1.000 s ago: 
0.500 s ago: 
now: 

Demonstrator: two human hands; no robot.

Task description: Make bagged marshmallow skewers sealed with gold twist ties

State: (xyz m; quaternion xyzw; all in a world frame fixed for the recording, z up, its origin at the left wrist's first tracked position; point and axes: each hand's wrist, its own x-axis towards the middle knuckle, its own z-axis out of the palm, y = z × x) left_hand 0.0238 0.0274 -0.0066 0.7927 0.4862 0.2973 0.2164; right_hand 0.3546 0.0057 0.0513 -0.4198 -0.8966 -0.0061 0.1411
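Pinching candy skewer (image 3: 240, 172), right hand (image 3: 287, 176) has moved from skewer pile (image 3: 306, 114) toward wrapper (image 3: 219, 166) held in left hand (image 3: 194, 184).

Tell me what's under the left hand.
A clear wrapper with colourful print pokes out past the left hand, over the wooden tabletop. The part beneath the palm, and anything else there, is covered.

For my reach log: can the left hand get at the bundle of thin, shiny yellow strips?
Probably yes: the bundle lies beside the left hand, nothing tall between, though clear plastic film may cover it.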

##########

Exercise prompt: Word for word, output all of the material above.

Your response:
1.000 s ago: 
0.500 s ago: 
now: 

Demonstrator: two human hands; no robot.

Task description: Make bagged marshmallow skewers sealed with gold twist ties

State: (xyz m; quaternion xyzw; all in a world frame fixed for the recording, z up, its origin at the left wrist's first tracked position; point and axes: each hand's wrist, its own x-axis towards the middle knuckle, its own z-axis out of the palm, y = z × x) left_hand 0.0238 0.0274 -0.0066 0.7927 0.4862 0.2973 0.2164; right_hand 0.3546 0.0057 0.0513 -0.4198 -0.8966 -0.0061 0.1411
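Pinching candy skewer (image 3: 240, 172), right hand (image 3: 287, 176) has moved from skewer pile (image 3: 306, 114) toward wrapper (image 3: 219, 166) held in left hand (image 3: 194, 184).

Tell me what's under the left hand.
A clear wrapper with colourful print pokes out past the left hand, over the wooden tabletop. The part beneath the palm, and anything else there, is covered.

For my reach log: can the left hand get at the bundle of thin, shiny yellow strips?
Probably yes: the bundle lies beside the left hand, nothing tall between, though clear plastic film may cover it.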

The answer is complete, and the exercise is done.